Concernant l'ONU, on rappellera - et ça a été un marqueur de début de mandat - que l'administration Biden a décidé de réintégrer le comité des droits de l'Homme, qui avait été abandonné par Donald Trump, et de refinancer l'agence onusienne d'aide aux réfugiés palestiniens. En réalité, on observe une double manoeuvre de l'administration Biden concernant l'ONU : premièrement, revenir parce que, si on n'est pas là, les autres prennent la place ; deuxièmement, essayer de revaloriser le Conseil de sécurité comme une instance de négociation et de décision internationale. Par exemple, sur le dossier nord-coréen, l'administration Biden a déjà invité à plusieurs reprises le Conseil de sécurité à prendre des mesures supplémentaires et à continuer à gérer le dossier. De même, les Etats-Unis aimeraient que l'ONU puisse être à la manoeuvre pour les futurs pourparlers de paix en Afghanistan. Donc il y a une volonté de revalorisation, mais qui doit tenir compte d'une réalité que j'ai déjà soulignée. Dans l'enquête Pew Research, il n'y a que 30% des Etatsuniens pour qui renforcer l'ONU doit être une priorité et le taux tombe à 15% chez les électeurs républicains.

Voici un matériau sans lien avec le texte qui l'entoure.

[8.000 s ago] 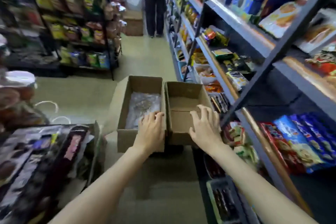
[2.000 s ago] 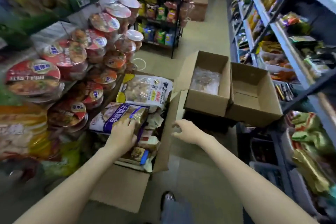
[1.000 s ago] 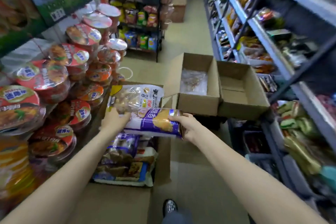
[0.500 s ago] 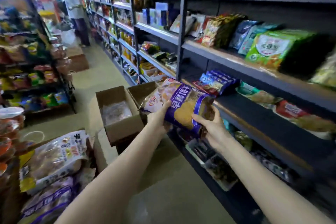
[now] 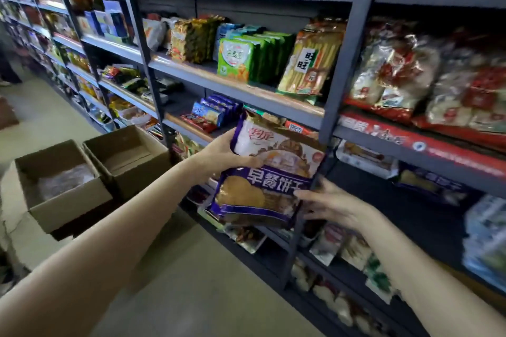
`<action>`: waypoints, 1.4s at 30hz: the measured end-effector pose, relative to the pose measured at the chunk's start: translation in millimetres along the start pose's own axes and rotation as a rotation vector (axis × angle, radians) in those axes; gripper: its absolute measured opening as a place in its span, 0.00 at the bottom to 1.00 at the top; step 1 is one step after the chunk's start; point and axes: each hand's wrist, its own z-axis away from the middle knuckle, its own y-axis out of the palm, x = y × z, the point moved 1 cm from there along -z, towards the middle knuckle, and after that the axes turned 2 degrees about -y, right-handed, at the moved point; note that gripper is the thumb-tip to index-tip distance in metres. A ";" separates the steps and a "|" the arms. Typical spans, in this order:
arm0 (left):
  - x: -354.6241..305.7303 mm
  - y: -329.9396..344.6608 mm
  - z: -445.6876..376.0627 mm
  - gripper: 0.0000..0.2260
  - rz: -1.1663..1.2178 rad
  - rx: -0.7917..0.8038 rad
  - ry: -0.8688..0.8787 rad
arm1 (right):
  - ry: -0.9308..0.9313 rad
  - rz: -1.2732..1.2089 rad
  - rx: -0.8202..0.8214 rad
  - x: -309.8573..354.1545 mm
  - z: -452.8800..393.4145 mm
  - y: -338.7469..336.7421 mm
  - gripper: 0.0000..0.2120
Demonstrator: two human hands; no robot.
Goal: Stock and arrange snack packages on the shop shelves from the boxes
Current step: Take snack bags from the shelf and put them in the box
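looks like a small grocery shop: long grey metal shelves packed with snack bags run from 3 o'clock to 11, open cardboard boxes on the aisle floor at 9.

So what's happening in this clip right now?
A person is stocking shop shelves. Both hands hold one purple and white biscuit bag upright in front of the dark metal shelving: the left hand grips its upper left edge, the right hand its lower right corner. The bag is not yet on a shelf. Two open cardboard boxes sit on the floor to the left.
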 end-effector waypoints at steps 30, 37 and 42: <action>99.7 385.0 -249.7 0.21 0.193 0.132 0.139 | -0.143 0.059 -1.326 -147.4 -18.1 -301.3 0.16; 77.5 417.9 -306.8 0.32 0.083 0.082 0.116 | -0.006 -0.074 -1.244 -171.6 -74.4 -345.7 0.34; 67.9 422.6 -331.9 0.25 0.073 0.083 0.100 | -0.156 0.094 -1.158 -167.6 -88.3 -342.3 0.30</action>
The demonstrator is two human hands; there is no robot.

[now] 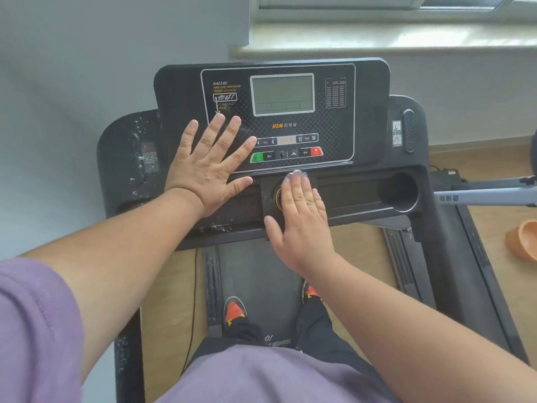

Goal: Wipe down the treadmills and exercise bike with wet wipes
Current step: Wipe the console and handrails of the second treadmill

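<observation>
On the black treadmill console panel in front of you, "HSM" in orange stands under the grey display screen, followed by the Chinese characters 海斯曼. At the panel's upper left you read "HALLO!" and, in a white outlined box, 你好!; the lines around them are too small to make out. The speed button row shows 4, 8, 12 and 16. The same 海斯曼 brand stands on the grey metal bar at your right. A small QR code sticker sits on the right upright.
</observation>
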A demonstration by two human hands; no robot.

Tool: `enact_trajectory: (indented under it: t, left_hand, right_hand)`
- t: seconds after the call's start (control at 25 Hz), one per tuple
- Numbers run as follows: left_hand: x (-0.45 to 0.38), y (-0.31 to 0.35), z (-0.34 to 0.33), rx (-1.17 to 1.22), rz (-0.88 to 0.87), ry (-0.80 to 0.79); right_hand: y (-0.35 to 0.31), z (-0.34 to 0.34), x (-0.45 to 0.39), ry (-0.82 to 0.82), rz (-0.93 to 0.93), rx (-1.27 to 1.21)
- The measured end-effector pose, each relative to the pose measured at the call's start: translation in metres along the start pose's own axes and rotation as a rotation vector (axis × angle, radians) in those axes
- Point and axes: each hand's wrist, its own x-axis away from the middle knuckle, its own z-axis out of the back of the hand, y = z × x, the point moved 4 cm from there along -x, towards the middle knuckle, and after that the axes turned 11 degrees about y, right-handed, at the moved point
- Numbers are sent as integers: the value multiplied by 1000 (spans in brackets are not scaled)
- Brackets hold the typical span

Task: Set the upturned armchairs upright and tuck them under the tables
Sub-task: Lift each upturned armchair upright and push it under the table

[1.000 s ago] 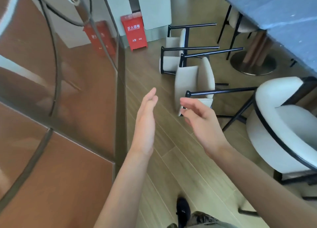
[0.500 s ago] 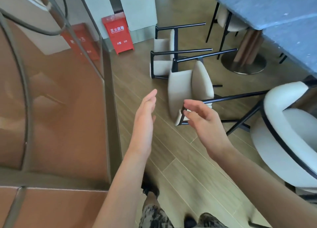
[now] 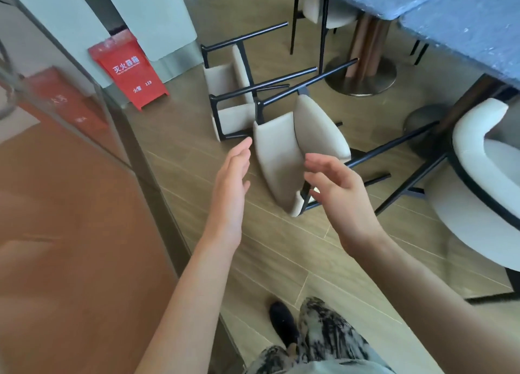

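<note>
Reaching toward the nearer upturned armchair [image 3: 284, 160] on the wooden floor [image 3: 281, 255], the left hand [image 3: 230, 188] and right hand [image 3: 337, 193] hold nothing, fingers loosely spread either side, seemingly to grasp it; a second toppled armchair [image 3: 228, 92] lies behind, near the table [image 3: 464, 13].

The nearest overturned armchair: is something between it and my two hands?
Nothing visible stands between. The left hand and right hand are open just before the nearest overturned armchair, holding nothing. A second overturned armchair lies behind it.

Bright, soft daylight, perhaps from the left; glass partition [image 3: 64, 137] shows hazy reflections, edges bow, slight overall blur
</note>
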Motion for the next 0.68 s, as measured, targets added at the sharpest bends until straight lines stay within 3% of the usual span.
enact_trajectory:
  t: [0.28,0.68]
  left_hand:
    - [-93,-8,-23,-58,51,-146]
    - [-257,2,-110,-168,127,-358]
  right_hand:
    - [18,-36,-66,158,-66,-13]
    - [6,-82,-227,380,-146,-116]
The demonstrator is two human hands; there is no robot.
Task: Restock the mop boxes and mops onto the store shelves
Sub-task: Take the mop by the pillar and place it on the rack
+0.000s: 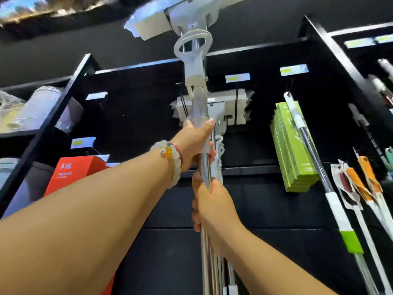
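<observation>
Up close, both hands grip 1 mop pole, a shiny metal shaft held nearly upright in the middle of the view. The left hand wraps the pole higher up, at the pale plastic collar, with the thumb lying along the shaft and a bracelet of white beads on the wrist. The right hand curls round the shaft just below it, fingers closed on the metal. Above the hands the pole runs into a white ring-shaped wringer handle and ends in the flat mop head, raised near the top edge of the view. Behind the pole, another white mop head hangs against the black shelf back, under small price labels. To the right hang green mop boxes, with a second pole leaning across them, and orange-handled tools further right. At the lower left stands a red box.
</observation>
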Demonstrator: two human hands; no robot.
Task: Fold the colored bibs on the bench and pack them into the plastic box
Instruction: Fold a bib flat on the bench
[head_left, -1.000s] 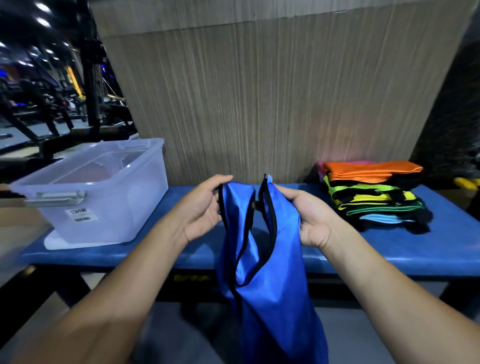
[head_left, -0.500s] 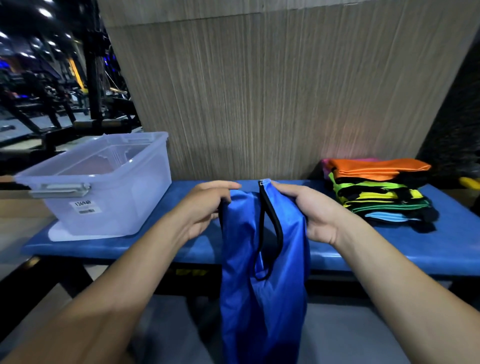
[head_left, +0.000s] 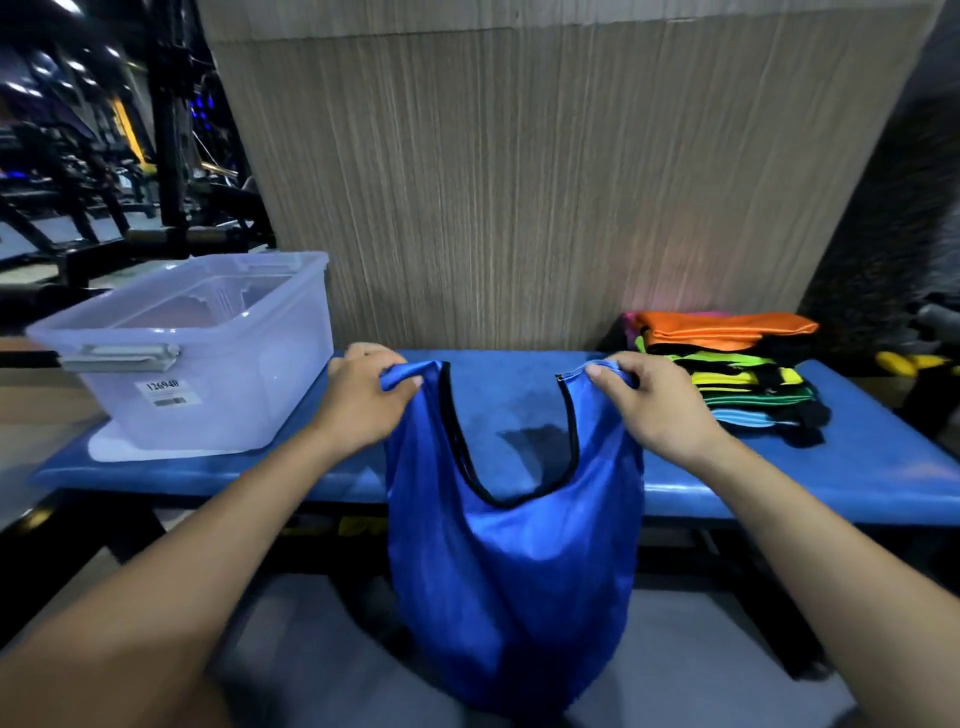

J'en viens maintenant à la Turquie. Pour l'instant, Joe Biden, fidèle à sa personnalisation de la diplomatie, bat froid Recep Erdogan, il refuse de lui parler, alors que celui-ci multiplie les signes de bonne volonté pour rentrer dans les bonnes grâces étatsuniennes. Il y a beaucoup de sujets de conflits. Par exemple, l'administration Erdogan aurait fait une offre sur le fameux dossier du F-35, l'avion étatsunien dont Trump avait exclu la Turquie parce qu'elle n'avait pas renoncé à l'achat du système de défense russe S-400. Erdogan a fait des propositions mais, pour l'instant, l'administration Biden ne répond pas. Joe Biden considère que si la Turquie a pu, par exemple en Syrie, avoir tant de marge de manoeuvre, c'est parce que son prédécesseur, sur ce dossier précis, l'a laissée faire absolument ce qu'elle voulait. En ce moment, il y a donc comme une épreuve de force entre les deux. Parmi les signaux envoyés par Erdogan, il y a ces pourparlers de paix dans le conflit afghan qui seront tenus à Istanbul. C'est une initiative prise par la Turquie qui vise aussi à rentrer dans les bonnes grâces de l'administration Biden mais pour l'instant ça ne marche pas.
Pour finir, par rapport à la Russie et à la Chine, s'il est vrai qu'il y a l'alliance des techno-démocraties contre l'alliance des techno-autoritarismes, il y a aussi une interdépendance économique qui n'existait pas du tout à l'époque de la guerre froide. Tout le problème est de savoir comment faire fonctionner le monde avec une telle opposition sur les principes politiques, qui est réelle, et en même temps une interdépendance économique totale. A cet égard, - je reviens sur l'une des premières questions -, il y a eu une tentation, qui s'est aussi exprimée par la guerre des tarifs douaniers avec la Chine, de « désinisation » de l'économie étatsunienne sous Trump. Néanmoins, si les flux d'IDE des Etats-Unis vers la Chine ont baissé depuis 2017, avant même la crise de la Covid, on voit bien que c'est impossible. Il y a une telle interdépendance, ne serait-ce que par les titres de dette étatsunienne détenus par les investisseurs publics chinois et les investisseurs privés. Toute la difficulté aujourd'hui, c'est d'être dans un affrontement de valeurs, qui est nécessaire pour rassembler du côté étatsunien, face à des pays avec lesquels on partage la même économie et le même capitalisme financier. C'est une question compliquée.